Image By Flickr User: JBLivin

The “Triple A” Fun Factor

Image By Flickr User: JBLivin
Image By Flickr User: JBLivin

Big budget “Triple A” video games are more complex and immersive than ever before. It’s gotten to the point that when you buy a major title these days, you’re buying more of an experience rather than just a game. That’s really become the point hasn’t it? Major developers aren’t trying to make just games anymore; they’re trying to create fully realized experiences. The common emphasis seems to have shifted from gameplay to everything else, elements like graphics, sound, and story. There’s nothing inherently wrong with this, after all I love an attractive game with a good story just as much as everyone else, it’s just that at the end of the day a game is meant to be played. So here’s the question: are modern games made to be fun in the same way that old-school games were made to be fun?

What it comes down to is whether we are enjoying our games because they play well or because we’re enjoying the overall experience they offer. Think about it, why is a game like The Elder Scrolls V: Skyrim fun? Is it really the fighting, questing, and looting, or is it the environments, the characters, and the music, everything that accompanies the core gameplay? Or how about Mass Effect? Is the combat (the active part of the game) really what drives your experience, or is it the world you’re in, the characters you interact with, and the over-arching story? This is a question that can be asked of most any game, even one like Call of Duty MW3.

Call of Duty is a franchise infamous for its throngs of loyal followers and its near inability to change from year to year. Now there aren’t many people out there that play it for the story, characters or even environments, they play it because it plays well. However, while the fans of the game are focusing on the gameplay, what is it that its developers/publishers tend to focus on and push in marketing every year? Its graphics, “realism”, and “action”. They show you the campaign cut-scenes, explosions and the graphical fidelity. Really, this is where the focus has been trending ever since the dawn of the last console generation.

Graphics expansive environments are nice but they cannot take the place of good game play. Call of Duty, despite its publisher and stagnant reputation is at least an example that shows that what really makes a game is the gameplay, not the accompaniments. In all seriousness, if more of the budget for the game had gone towards continuous gameplay development rather than graphics, it could very well be a game that most gamers could get behind rather than being derided for being the shooter equivalent of Madden Football.
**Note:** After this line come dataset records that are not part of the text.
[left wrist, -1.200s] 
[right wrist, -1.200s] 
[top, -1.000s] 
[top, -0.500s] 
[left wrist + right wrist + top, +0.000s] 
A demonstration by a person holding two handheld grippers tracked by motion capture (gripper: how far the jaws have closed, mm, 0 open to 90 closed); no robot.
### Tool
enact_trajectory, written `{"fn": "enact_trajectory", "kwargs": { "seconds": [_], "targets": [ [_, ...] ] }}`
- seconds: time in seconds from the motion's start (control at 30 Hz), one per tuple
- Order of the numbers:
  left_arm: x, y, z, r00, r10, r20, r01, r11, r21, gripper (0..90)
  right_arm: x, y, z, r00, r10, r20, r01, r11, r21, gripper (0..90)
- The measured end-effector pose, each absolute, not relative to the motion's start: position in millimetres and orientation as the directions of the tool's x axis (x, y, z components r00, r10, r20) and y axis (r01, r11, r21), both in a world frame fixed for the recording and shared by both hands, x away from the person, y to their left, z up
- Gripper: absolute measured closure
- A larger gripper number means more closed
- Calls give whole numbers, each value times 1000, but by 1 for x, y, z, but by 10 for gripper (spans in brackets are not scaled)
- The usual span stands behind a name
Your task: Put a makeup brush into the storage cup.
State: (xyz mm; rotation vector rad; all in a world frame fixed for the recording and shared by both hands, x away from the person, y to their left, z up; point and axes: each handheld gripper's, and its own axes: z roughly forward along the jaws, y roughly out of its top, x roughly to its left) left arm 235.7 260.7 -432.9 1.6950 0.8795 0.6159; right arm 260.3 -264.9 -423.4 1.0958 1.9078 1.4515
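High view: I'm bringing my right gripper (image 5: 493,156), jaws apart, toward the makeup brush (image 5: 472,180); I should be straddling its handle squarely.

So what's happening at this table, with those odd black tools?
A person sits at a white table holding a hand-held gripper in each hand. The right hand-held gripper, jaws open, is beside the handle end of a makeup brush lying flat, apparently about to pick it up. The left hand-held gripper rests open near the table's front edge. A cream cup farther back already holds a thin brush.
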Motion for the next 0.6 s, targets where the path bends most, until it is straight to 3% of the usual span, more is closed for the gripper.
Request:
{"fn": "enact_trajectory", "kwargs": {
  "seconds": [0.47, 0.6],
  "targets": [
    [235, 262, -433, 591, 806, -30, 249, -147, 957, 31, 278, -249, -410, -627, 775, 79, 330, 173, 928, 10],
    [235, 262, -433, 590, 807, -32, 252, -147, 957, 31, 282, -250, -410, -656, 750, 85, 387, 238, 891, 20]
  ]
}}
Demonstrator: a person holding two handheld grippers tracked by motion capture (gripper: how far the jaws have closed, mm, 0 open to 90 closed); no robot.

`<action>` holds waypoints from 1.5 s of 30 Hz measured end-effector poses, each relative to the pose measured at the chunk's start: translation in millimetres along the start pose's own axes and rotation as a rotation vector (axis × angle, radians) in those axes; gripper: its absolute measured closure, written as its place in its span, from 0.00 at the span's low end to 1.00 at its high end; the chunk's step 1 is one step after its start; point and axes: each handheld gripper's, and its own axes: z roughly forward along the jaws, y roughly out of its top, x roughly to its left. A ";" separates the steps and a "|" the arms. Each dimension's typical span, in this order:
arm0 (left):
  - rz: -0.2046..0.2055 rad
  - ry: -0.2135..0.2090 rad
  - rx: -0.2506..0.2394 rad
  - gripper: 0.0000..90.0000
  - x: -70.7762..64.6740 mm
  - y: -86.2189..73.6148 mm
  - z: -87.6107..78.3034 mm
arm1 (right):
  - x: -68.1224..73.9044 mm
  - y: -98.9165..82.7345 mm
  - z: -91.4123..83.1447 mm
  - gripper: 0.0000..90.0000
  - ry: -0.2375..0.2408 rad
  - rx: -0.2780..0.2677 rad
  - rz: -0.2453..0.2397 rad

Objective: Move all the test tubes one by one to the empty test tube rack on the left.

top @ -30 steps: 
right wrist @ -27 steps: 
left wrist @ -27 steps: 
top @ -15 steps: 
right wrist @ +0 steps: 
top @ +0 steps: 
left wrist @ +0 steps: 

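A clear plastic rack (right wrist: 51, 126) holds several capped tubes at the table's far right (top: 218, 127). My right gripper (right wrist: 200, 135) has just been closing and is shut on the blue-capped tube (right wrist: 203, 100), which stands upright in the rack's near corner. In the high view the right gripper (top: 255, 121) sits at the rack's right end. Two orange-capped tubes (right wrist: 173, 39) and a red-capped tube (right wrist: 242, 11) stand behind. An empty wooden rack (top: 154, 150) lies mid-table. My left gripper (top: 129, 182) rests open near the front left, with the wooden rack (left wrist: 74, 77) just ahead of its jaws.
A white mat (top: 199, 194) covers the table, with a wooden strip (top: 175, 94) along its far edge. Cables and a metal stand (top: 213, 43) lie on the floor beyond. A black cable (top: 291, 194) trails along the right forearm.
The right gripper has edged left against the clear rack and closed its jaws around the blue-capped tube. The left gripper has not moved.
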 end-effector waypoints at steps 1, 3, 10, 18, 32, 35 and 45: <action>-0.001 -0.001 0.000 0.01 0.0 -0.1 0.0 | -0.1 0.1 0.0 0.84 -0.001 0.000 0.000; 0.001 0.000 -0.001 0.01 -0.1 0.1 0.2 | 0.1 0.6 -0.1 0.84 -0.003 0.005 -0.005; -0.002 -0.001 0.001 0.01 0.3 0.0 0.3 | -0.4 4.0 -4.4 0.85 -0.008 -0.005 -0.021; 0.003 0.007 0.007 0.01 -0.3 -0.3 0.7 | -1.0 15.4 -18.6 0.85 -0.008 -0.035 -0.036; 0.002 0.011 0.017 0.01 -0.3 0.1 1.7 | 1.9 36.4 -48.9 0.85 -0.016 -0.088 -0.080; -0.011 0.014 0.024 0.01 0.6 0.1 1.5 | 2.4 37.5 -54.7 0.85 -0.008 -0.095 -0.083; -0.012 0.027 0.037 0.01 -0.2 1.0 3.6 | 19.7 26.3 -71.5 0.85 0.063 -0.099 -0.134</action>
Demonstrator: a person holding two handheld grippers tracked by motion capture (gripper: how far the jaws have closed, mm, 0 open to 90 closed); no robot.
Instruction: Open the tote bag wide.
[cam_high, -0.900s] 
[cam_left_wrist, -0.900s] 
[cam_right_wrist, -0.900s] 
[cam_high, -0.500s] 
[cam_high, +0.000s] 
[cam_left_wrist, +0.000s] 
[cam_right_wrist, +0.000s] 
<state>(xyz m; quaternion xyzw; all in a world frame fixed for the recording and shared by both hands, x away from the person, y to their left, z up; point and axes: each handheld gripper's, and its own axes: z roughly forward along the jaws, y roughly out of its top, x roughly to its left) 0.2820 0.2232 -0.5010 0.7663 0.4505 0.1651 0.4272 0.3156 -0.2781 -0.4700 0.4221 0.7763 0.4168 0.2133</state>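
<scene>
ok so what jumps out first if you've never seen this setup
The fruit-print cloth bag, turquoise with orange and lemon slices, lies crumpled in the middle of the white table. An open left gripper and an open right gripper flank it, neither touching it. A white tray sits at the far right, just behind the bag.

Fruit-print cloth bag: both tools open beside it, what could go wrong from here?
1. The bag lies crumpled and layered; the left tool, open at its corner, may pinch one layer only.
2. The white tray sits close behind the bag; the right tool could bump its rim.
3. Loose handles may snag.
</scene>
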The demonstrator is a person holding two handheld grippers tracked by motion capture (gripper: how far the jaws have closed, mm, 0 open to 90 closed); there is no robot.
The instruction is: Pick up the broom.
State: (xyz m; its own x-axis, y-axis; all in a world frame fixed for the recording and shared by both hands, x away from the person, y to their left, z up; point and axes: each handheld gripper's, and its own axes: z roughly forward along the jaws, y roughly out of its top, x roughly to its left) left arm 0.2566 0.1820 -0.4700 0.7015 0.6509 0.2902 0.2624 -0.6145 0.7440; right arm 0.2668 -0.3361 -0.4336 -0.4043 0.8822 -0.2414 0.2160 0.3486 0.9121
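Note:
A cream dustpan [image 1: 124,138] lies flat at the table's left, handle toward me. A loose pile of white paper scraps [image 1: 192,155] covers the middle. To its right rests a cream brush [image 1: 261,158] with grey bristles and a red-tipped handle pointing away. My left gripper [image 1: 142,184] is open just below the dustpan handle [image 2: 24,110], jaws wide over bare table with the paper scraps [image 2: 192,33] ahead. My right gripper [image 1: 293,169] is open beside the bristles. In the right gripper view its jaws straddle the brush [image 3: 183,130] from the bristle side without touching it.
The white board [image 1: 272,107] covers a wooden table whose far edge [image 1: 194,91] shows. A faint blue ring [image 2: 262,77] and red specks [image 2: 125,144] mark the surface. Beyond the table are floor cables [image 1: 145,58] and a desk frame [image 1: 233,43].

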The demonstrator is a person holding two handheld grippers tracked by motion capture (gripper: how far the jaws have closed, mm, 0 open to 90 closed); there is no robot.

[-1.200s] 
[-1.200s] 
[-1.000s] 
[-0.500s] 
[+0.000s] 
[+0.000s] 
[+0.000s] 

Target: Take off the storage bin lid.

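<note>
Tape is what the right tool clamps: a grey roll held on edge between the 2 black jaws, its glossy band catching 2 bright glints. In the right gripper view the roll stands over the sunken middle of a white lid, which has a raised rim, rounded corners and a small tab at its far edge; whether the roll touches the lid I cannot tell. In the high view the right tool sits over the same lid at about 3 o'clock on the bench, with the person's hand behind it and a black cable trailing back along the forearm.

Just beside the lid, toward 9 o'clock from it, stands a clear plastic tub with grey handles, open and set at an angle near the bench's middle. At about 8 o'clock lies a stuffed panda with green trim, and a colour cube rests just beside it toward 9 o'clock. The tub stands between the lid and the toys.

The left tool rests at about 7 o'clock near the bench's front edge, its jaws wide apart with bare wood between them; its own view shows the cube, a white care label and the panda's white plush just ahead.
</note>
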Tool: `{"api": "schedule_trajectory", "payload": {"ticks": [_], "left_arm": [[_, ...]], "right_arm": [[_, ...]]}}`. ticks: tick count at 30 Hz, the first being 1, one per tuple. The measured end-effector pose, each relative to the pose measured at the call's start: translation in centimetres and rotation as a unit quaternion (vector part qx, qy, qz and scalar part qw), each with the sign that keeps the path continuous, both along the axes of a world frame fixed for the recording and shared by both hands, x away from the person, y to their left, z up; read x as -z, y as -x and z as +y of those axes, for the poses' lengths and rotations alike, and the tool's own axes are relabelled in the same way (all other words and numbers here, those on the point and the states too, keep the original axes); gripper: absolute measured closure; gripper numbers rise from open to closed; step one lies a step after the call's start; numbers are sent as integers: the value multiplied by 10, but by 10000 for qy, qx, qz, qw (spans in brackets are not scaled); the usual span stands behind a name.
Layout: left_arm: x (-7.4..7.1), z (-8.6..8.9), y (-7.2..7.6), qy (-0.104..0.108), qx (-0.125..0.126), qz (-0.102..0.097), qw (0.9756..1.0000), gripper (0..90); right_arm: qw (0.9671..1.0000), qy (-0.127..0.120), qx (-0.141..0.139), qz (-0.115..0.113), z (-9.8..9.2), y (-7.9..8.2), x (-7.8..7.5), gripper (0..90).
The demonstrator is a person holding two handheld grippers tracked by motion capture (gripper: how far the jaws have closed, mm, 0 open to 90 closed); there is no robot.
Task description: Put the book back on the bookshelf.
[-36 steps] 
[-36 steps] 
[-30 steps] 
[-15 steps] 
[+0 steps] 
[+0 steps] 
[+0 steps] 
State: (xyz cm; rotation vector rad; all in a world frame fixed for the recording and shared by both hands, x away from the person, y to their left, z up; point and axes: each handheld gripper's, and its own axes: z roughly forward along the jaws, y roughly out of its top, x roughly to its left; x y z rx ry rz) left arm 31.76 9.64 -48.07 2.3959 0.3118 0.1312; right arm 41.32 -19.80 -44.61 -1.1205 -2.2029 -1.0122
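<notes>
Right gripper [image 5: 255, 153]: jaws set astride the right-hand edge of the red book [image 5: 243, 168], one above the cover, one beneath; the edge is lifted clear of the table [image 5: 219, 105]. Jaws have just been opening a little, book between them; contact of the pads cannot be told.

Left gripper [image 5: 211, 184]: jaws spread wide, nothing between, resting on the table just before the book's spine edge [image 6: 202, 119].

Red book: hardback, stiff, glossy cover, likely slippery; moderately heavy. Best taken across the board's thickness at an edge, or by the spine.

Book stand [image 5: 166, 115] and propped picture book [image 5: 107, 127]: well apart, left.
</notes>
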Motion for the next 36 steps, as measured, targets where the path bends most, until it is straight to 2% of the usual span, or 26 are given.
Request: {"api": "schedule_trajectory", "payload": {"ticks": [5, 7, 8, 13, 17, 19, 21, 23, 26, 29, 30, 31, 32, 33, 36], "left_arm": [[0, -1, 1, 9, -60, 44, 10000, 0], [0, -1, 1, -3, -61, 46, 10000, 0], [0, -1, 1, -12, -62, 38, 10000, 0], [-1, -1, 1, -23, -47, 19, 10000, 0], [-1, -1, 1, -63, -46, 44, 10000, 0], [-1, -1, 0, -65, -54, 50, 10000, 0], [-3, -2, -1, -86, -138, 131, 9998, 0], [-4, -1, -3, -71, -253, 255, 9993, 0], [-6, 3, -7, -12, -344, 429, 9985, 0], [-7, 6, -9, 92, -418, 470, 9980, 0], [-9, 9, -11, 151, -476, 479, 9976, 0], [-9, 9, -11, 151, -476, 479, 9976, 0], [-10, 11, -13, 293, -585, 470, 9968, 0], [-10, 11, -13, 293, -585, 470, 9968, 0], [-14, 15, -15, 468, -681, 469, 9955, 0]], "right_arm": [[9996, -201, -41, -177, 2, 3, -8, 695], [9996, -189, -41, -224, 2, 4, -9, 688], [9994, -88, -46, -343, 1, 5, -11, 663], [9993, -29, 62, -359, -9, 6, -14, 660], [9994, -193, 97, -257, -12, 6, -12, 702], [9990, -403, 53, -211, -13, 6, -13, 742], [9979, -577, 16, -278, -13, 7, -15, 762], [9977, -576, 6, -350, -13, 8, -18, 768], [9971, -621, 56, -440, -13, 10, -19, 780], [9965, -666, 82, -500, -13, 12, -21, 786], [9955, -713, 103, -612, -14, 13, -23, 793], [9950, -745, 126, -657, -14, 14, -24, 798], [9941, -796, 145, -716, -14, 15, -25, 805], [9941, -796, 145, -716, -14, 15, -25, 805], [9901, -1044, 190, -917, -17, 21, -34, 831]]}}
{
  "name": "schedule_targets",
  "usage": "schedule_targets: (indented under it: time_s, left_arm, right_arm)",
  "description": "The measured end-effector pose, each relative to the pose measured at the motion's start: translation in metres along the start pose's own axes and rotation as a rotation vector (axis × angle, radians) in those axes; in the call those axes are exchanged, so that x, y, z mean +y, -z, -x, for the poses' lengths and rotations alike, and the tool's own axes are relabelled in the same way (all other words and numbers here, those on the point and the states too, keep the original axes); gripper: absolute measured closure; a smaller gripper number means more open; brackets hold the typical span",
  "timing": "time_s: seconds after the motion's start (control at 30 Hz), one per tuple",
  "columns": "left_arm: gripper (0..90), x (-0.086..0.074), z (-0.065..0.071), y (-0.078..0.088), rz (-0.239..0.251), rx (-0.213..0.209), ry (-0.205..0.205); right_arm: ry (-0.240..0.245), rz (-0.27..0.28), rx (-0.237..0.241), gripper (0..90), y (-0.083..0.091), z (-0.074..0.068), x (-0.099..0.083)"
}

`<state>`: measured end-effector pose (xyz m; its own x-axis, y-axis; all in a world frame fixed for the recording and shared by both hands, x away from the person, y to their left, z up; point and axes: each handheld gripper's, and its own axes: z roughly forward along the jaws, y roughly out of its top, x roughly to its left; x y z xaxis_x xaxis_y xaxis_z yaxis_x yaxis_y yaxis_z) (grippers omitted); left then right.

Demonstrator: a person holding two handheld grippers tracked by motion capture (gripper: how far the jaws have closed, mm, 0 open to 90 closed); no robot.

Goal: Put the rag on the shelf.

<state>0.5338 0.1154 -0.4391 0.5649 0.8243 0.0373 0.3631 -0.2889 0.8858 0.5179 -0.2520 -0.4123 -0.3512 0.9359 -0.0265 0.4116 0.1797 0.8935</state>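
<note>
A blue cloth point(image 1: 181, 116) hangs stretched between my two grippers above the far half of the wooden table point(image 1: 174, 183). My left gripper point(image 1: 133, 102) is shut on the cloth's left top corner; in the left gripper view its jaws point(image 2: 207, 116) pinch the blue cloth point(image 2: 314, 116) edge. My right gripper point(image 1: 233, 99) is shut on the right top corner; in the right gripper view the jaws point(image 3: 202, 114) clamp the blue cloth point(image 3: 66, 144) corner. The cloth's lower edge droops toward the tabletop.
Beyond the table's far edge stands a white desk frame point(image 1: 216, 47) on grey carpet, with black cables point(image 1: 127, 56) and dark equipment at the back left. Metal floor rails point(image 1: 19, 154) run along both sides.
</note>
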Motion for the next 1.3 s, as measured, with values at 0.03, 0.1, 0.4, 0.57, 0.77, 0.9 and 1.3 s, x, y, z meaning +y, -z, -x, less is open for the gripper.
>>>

As gaming technology advances, we can’t help but want more visually impressive and immersive games.  Once again, there’s nothing wrong with that, but we must make sure that the quality of gameplay doesn’t get overlooked in favor of elements that are meant to support rather than be the focus. Otherwise we might as well just be watching movies.

6 thoughts on “The “Triple A” Fun Factor”

  1. Now-a-days, I’ll take a great game over a good movie anytime!

    I agree that it’s nice to have a game that looks good, but that’s not nearly as important as the gameplay. (Though every now and then both shine in a game, like with Red Dead Redemption – fun and beautiful!) A pretty game can play poorly as much as a terrible-looking game can play well. I live with a CoD/FPS fan, and he’d certainly echo what you said about the series – the stories are okay (some better than others), but he plays the games because they are top-notch shooters.

    It’s hard to argue with the gameplay greatness of older titles like Super Metroid and Super Mario 64, both of which were (and still are) graphically strong on their own consoles. Those games got it right, which makes them classics. How many recent AAA games, I wonder, will be considered “classics” in the future?

    1. That’s exactly right. Gameplay is what matters in the end. It’s nice when games look good, but games are remembered as great years down the road because of how good they are. “Final Fantasy VII” doesn’t look nearly as good as “FFXIII”, but it is a much better game, and it is still remembered as such, even after all these years have passed. “FFXIII” simply had good graphics, which is a common thing nowadays, and so it won’t be remembered so much because the gameplay lacked.

  2. I play games for gameplay, story, and characters. While good graphics are nice, it’s not that important. I am currently playing “Phantasy Star IV”, a Sega Genesis game from 1994. Compared to modern games, it looks terrible, but I’m having a blast with it because it’s fun, and I like the story and characters. Right before it, I played “Halo 4″, which has amazing graphics. But, playing a much more modern game just before in no way detracts from “Phantasy Star IV”. Both are solid games, even though they were made nearly 20 years apart. I hope game developers don’t forget what matters.

  3. It just seems like newer games have been kind of same-y lately. It might be time to start looking elsewhere for original games, ’cause I’m starting to get shooter fatigue. I love playing them, but I don’t want to play them exclusively.